TEN SNOW BUNTINGS WAS THE HIGHLIGHT of a hike up Pendle Hill today. An extensive search of the summit also produced 16 European Golden Plovers, 3 Common Snipe and a Red Grouse, not a bad midwinter walk up there. I remember seeing only Red Grouse on several occasions at this time of year. The Snow Buntings were of the nominate form nivalis so are probably from the continent rather than to the northwest of us. As usual they were flighty and generally unapproachable. Thanks to Neil Mitchell who had already tracked them down to one of their favourite spots. This was the first of many walks up Pendle over the next couple of months!
ADDING IBERIAN LYNX TO MY COLLECTION OF 'TEA CARD STYLE' PHOTOS wasn’t something I’d imagined would ever be possible. Thanks to my friends at Wildwatching Spain I was able to rattle off hundreds of frames of this beautiful creature from a photo hide on the pretty Puerto Bajo estate in the Sierra de Andújar of Andalucia. I was lucky to have five sightings in three days, four from the hide, three of them very good indeed (a male and a female) and another male along the well-known public road south of the Embasle de Jandular. The first was so good that my shutter finger was still shaking after it! It takes a lot to get me that excited these days! The Sierra de Andújar is another lovely corner of Spain, just northeast of Cordoba, with a rolling landscape covered in Mediterranean scrub and Cork Oak/Strawberry Tree woodland. There is also a good population of rabbits here, the favourite prey of the lynx, thanks to a massive conservation effort, which now seems to be paying dividends in bringing this wonderful creature back from the brink of extinction. As everywhere in rural Spain, the food here is fantastic as well. It’s simple but I love waking up to a breakfast with toast, olive oil, the best in the world, pressed in the last month, fresh tomato spread and this year’s freshly squeezed orange juice. Shhhh it’s almost as good as the lynx! Thanks to Iñaki Reyero, Juan Carlos Poveda Vera and Fernando Prieto.

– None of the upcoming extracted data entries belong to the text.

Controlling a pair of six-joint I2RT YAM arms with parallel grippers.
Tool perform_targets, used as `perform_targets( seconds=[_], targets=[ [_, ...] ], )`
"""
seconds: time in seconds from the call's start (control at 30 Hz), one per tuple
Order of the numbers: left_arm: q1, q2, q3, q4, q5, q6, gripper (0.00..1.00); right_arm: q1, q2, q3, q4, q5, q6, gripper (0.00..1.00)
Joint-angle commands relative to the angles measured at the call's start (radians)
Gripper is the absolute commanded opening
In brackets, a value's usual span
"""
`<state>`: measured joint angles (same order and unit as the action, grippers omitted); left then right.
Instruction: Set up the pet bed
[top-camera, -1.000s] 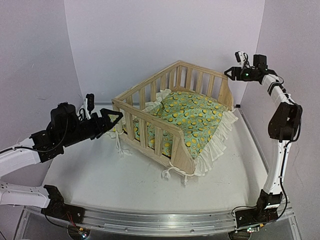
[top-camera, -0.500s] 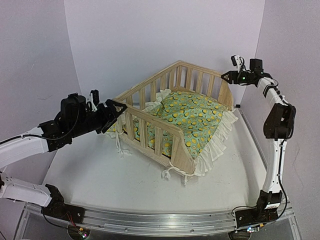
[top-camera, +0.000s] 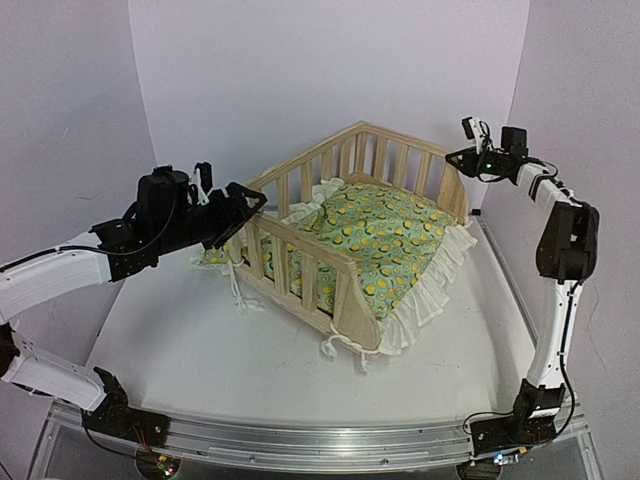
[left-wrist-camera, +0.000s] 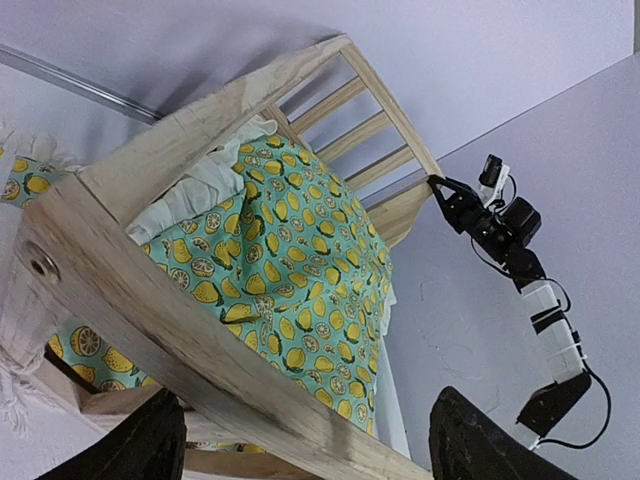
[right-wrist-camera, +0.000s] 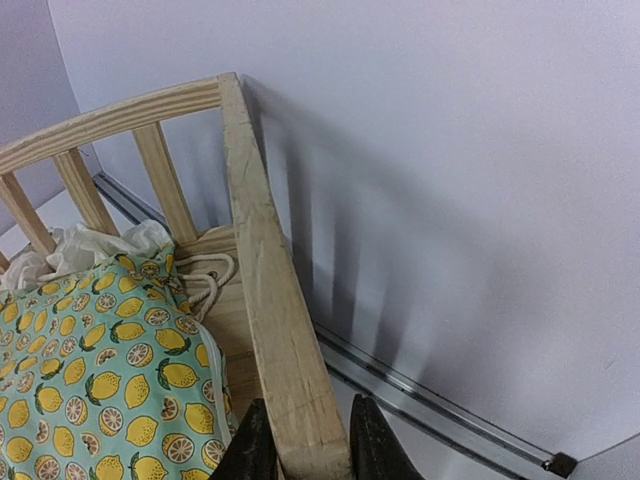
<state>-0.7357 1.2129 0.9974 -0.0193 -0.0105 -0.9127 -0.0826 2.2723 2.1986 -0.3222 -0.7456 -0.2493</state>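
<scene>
Pine pet bed (top-camera: 358, 308), one cushion (top-camera: 395, 235), left arm (top-camera: 52, 280), right arm (top-camera: 566, 242)

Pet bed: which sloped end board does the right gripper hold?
The far sloped end board, at the right back corner; right gripper pinches its top edge.

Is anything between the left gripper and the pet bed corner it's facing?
Nothing visible. The left gripper is open right at the pet bed frame's left corner, and in the left wrist view the top rail runs unobstructed between its fingers.
</scene>
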Motion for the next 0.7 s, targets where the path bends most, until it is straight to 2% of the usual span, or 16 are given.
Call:
perform_targets(
  seconds=[0.0, 0.07, 0.23, 0.33, 0.4, 0.53, 0.67],
  targets=[
    [0.005, -0.027, 0.085, -0.026, -0.028, 0.092, 0.84, 0.006, -0.233, -0.247, 0.142, 0.14, 0.086, 0.04],
    [0.006, -0.048, 0.084, -0.051, -0.052, 0.116, 0.85, 0.003, -0.297, -0.326, 0.176, 0.178, 0.074, 0.0],
    [0.006, -0.119, 0.049, -0.122, -0.125, 0.171, 0.87, -0.035, -0.428, -0.475, 0.176, 0.238, 0.117, 0.0],
    [0.015, -0.146, 0.041, -0.162, -0.151, 0.229, 0.89, -0.042, -0.552, -0.638, 0.175, 0.381, 0.121, 0.0],
    [0.062, -0.139, 0.066, -0.215, -0.1, 0.282, 0.92, -0.042, -0.633, -0.725, 0.177, 0.499, 0.155, 0.0],
    [0.25, -0.121, 0.079, -0.259, 0.159, 0.294, 0.9, -0.042, -0.787, -0.876, 0.171, 0.694, 0.309, 0.0],
    [0.295, -0.153, 0.036, -0.22, 0.201, 0.3, 0.9, -0.04, -0.948, -1.05, 0.168, 0.92, 0.468, 0.0]
  ],
)
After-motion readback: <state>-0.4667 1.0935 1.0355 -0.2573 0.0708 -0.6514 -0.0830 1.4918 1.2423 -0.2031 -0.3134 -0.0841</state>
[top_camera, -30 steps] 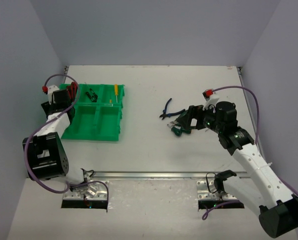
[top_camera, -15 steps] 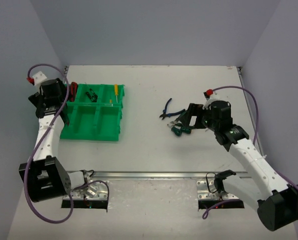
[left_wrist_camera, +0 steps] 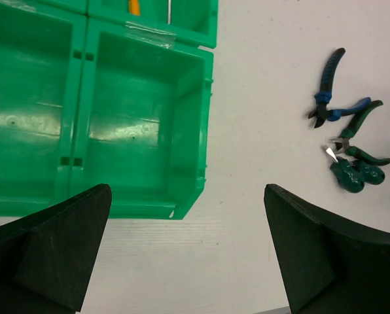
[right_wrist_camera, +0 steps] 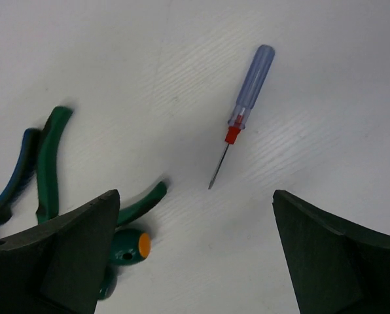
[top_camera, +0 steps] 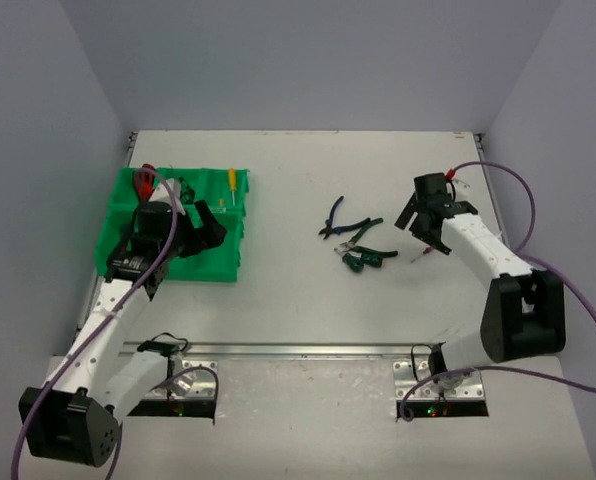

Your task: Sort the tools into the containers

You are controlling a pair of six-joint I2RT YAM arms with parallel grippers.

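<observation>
The green bin tray (top_camera: 121,205) stands at the table's left; in the left wrist view its near right compartment (left_wrist_camera: 142,124) is empty. A yellow screwdriver (top_camera: 231,183) and a red-handled tool (top_camera: 148,172) lie in its far compartments. My left gripper (top_camera: 213,228) is open and empty above the tray's right front corner (left_wrist_camera: 188,252). Blue pliers (top_camera: 333,218), green pliers (top_camera: 360,233) and a stubby green screwdriver (top_camera: 363,260) lie at mid-table. A thin blue-handled screwdriver (right_wrist_camera: 246,104) lies on the table. My right gripper (right_wrist_camera: 195,255) is open and empty above it, also in the top view (top_camera: 416,228).
White walls close the table on three sides. The green pliers (right_wrist_camera: 48,160), blue pliers (right_wrist_camera: 12,186) and the stubby green screwdriver (right_wrist_camera: 126,245) lie by my right gripper's left finger. The same cluster shows to the right in the left wrist view (left_wrist_camera: 342,127).
</observation>
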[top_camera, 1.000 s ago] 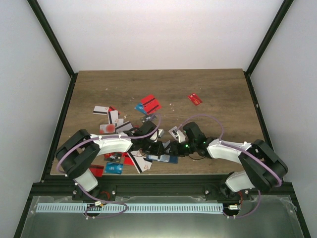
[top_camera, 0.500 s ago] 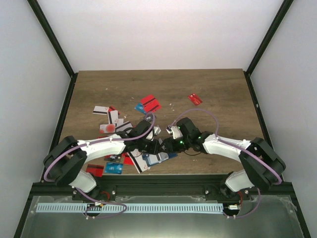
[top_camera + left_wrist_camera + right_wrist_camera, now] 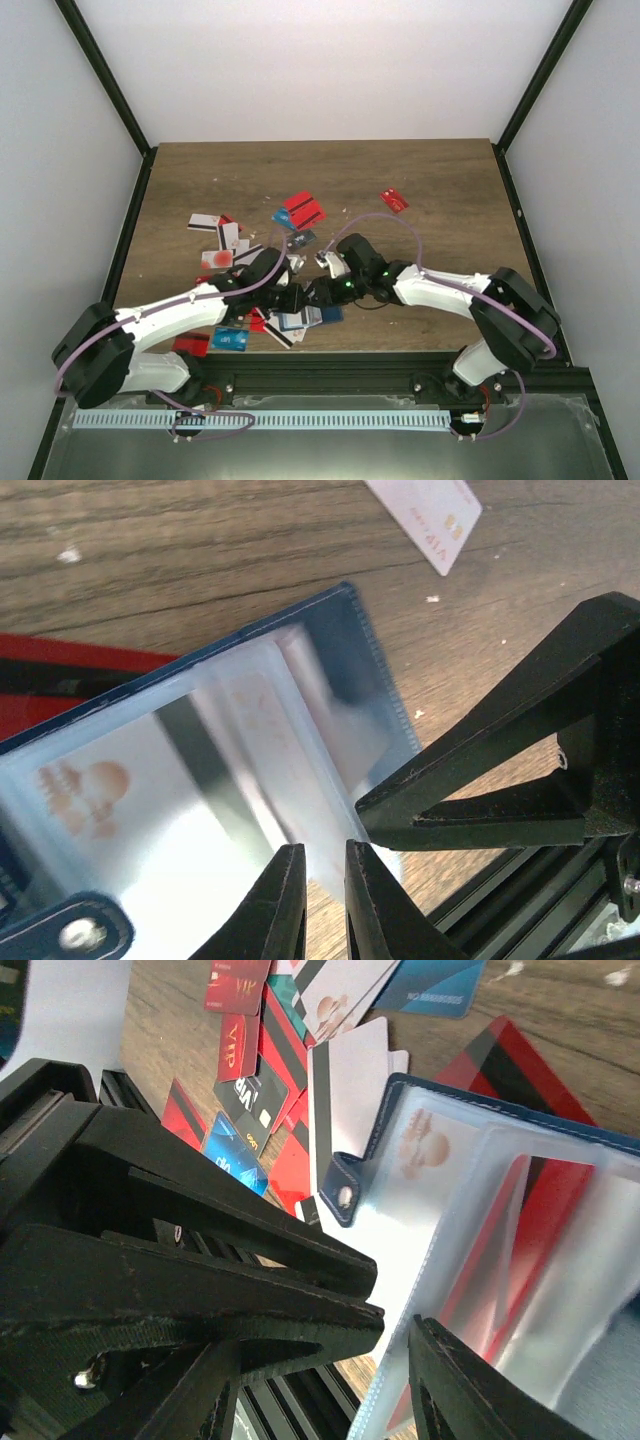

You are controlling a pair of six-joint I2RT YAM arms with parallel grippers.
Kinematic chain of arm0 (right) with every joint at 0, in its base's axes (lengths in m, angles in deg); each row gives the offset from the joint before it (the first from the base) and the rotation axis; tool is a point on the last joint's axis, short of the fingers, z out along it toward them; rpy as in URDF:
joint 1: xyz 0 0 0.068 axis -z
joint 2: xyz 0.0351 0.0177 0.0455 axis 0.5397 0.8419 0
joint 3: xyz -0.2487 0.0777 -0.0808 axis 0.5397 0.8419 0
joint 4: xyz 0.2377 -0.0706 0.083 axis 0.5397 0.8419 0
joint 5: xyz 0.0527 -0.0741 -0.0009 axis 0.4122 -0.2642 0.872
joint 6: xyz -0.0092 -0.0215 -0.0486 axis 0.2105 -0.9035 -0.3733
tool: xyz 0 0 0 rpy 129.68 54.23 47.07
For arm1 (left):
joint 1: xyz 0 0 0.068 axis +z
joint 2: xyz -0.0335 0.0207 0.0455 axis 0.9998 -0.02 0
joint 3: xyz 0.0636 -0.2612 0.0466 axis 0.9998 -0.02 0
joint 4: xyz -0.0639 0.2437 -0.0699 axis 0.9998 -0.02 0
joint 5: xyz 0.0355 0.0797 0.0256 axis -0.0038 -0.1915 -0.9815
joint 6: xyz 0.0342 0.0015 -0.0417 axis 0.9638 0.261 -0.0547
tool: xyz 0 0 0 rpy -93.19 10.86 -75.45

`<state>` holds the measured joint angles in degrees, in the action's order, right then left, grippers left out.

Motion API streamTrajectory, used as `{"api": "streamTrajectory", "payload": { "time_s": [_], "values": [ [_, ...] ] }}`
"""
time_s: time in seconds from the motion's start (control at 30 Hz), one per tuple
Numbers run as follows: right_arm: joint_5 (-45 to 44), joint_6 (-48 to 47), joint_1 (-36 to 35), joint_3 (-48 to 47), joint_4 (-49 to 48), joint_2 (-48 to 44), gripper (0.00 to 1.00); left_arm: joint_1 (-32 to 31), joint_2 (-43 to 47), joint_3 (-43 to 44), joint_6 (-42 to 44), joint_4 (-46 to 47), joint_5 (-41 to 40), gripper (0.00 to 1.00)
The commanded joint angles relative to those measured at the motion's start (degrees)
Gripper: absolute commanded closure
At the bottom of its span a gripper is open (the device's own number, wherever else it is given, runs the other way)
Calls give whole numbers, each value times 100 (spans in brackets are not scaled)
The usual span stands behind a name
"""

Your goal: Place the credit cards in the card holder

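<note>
Pinching left gripper (image 3: 322, 852): jaws nearly closed on your card holder's (image 3: 250, 710) clear sleeve.
Right gripper (image 3: 325, 1355): jaws apart, straddling sleeves.
Card holder: open; white orange-marked card (image 3: 85, 790) inside.
Credit cards (image 3: 238, 985): others loose on table (image 3: 430, 180) around it.

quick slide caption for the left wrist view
Left pincer pinching a clear sleeve of the open dark navy-blue folding card holder, white plastic card beyond.

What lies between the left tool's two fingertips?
The left wrist view shows the left tool pinching a clear sleeve edge of the open card holder.
</note>
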<state>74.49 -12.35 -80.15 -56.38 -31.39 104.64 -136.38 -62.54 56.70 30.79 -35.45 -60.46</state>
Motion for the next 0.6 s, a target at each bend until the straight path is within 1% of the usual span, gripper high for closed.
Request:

I'VE NEVER BEEN TO CHESTERFIELD. I only saw it on football results before. It's not the kind of place you go to for any other reason. It's not on the way to anywhere but it is now on the UK's birding map! Rocket and I dragged ourselves there this afternoon to see the Eurasian Crag Martin, which has taken up temporary residence at the crooked spired church of St Mary and All Saints in the town centre. What odds on predicting this one? Another event in our ornithological history!
PALLAS'S WARBLER WAS THE HIGHLIGHT OF ANOTHER GRAND DAY OUT AT SPURN with Mark Varley and Rocket. A constant stream of admirers passed by the roadside verge at Kilnsea to look for this albeit elusive little beauty. Difficult enough to see, let alone photograph, we spent several hours standing around trying the recreate the first few minutes of our time with it to no avail. Truth is there was so much else to see on a classic late autumn day of migration at Spurn.
Soon after we got out of the car at the Warren the first of three Great Grey Shrikes was on driftwood along the saltmarsh, which it occasionally returned to when not hunting Goldcrests. The sky and bushes were full of birds: many hundreds of winter thrushes and starlings; siskins and redpolls headed south calling overhead all day; a few small groups of Bramblings were our first of the autumn; two or three Short-eared Owls frequented the Triangle area; a female Merlin dashed past at the new narrows hunting shorebirds and a three Whooper Swans flew south whooping as they went. The birds certainly brightened up a dull day with a light NNE wind and occasional drizzle! The variety of migrants was fairly low with typically later birds like Goldcrests (every bush had at least one or two!) robins and Redwings, Fieldfares and blackbirds dominating with a few Blackcaps and chiffchaffs amongst them. Migration spectacles like this are definitely the 'new rarities' for me! There is nothing quite like an autumn fall at Spurn.
We ended with a fine point blankSnow Bunting in the clifftop caravan park and the American Golden Plover in a field with lapwings along the Easington straight. What a great way to finish off another fantastic day! Back to the Middle East tomorrow.